Зинаида Ивановна вдруг сбросила халат и нагая легла на разобранную постель. Евгения ревниво изучала ее тело: женщина была прекрасно сложена. А поскольку Михаил Анатольевич застал у нее гражданина Полозкова, то она и тогда была в этом же халатике, с распущенными волосами и так же возбуждена. Не знаю, как на Завадского, но на моего мужа это произвело неизгладимое впечатление, которым он на балконе и делился со своей законной овчаркой. Простим Михаилу Анатольевичу его маленькие мужские слабости и не будем его кусать.
В кадре появился мужчина без брюк, в трусах, но в рубашке с галстуком и с портфелем. Не иначе как Кошкин из Минфина! Даже без брюк чересчур солиден. Чувствуется, человек при больших деньгах. Деньги создают вокруг него светящуюся ауру, которую в сберкассах различают при помощи ультрафиолета. Пока мужчина освобождался от галстука и расстегивал рубашку, Евгения его изучала.
Вот какого клиента рекомендовал нам господин Сморчков для продолжения спектакля! Ну что ж, кандидатура вполне подходящая. Можно сказать, памятник Достоевскому уже отливается в бронзе. У господина Кошкина теперь безвыходное положение. Он просто обязан любить русских классиков!
Мужской стриптиз заканчивался, Зинаида Ивановна прикрыла глаза, а Евгения придвинула к себе первый пакет с документами.
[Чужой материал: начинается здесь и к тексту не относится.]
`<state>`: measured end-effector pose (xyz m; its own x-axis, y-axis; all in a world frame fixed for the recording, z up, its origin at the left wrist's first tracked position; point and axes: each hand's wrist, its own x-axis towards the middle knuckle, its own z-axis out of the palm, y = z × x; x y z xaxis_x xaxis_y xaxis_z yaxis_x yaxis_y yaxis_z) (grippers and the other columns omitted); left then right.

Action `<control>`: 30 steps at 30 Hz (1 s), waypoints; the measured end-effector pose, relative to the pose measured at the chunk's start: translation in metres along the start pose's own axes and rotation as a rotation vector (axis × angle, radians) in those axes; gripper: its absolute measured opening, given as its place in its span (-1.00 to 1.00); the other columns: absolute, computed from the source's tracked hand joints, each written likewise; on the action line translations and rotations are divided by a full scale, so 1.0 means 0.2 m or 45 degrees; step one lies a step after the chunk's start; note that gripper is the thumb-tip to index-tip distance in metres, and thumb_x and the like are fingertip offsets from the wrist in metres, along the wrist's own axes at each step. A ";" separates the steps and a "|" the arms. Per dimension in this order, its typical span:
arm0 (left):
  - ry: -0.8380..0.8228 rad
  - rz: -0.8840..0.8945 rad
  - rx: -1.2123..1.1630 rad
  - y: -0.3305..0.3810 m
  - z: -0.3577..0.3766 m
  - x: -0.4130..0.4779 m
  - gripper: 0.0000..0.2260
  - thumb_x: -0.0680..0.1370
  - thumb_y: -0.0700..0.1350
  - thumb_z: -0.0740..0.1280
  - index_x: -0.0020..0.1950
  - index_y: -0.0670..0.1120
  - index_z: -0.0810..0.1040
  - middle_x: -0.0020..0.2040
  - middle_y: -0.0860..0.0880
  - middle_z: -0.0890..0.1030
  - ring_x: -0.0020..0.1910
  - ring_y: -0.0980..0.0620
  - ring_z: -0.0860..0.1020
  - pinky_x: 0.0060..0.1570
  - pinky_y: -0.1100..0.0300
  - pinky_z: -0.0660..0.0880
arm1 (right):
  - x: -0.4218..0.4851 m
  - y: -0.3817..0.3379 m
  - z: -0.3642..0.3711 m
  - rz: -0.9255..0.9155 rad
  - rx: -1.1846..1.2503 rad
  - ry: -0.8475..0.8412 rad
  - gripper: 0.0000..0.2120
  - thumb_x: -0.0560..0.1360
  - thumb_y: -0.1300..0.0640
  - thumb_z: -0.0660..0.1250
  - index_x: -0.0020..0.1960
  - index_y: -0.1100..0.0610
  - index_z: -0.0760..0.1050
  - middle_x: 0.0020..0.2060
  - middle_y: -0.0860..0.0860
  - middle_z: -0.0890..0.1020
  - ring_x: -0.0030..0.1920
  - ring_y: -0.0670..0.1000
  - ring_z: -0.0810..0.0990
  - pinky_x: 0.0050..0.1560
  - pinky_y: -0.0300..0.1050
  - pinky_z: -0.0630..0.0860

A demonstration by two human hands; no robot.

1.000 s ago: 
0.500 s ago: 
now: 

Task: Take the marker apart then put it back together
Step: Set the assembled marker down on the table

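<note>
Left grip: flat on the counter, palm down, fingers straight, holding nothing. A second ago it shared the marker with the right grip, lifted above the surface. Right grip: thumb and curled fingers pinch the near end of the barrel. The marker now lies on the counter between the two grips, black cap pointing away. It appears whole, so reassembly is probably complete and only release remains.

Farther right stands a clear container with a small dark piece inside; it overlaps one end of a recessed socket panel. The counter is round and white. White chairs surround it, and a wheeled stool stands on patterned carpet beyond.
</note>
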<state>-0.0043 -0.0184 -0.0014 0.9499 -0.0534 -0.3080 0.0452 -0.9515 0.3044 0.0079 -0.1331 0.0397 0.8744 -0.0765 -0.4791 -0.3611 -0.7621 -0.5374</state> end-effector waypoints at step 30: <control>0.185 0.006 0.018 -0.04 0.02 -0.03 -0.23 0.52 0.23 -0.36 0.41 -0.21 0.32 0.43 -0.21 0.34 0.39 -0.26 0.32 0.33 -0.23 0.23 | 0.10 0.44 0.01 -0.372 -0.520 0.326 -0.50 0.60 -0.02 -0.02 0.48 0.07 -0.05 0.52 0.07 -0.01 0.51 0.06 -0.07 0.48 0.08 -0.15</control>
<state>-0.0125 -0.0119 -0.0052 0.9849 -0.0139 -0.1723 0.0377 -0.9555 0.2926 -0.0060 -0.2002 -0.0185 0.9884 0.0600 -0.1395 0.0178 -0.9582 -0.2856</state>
Протокол дорожно-транспортного происшествия. Начиналась драма, в результате которой Зинаида Ивановна стала такой, какой стала. Евгения переворачивала листки оценки материального ущерба, нанесенного «Мерседесу» Мокрухтина, справку, что отец Зинаиды Ивановны безработный, и, наконец, договор, заверенный у нотариуса, что в качестве компенсации ущерба, нанесенного собственности Хфедора Степановича, двухкомнатная квартира жилой площадью в 24 кв. метра, принадлежащая семье Завьяловых, переходит к пострадавшему в том случае, если Завьялова Зинаида Ивановна откажется от возмещения ущерба в размере 10 000 $ США.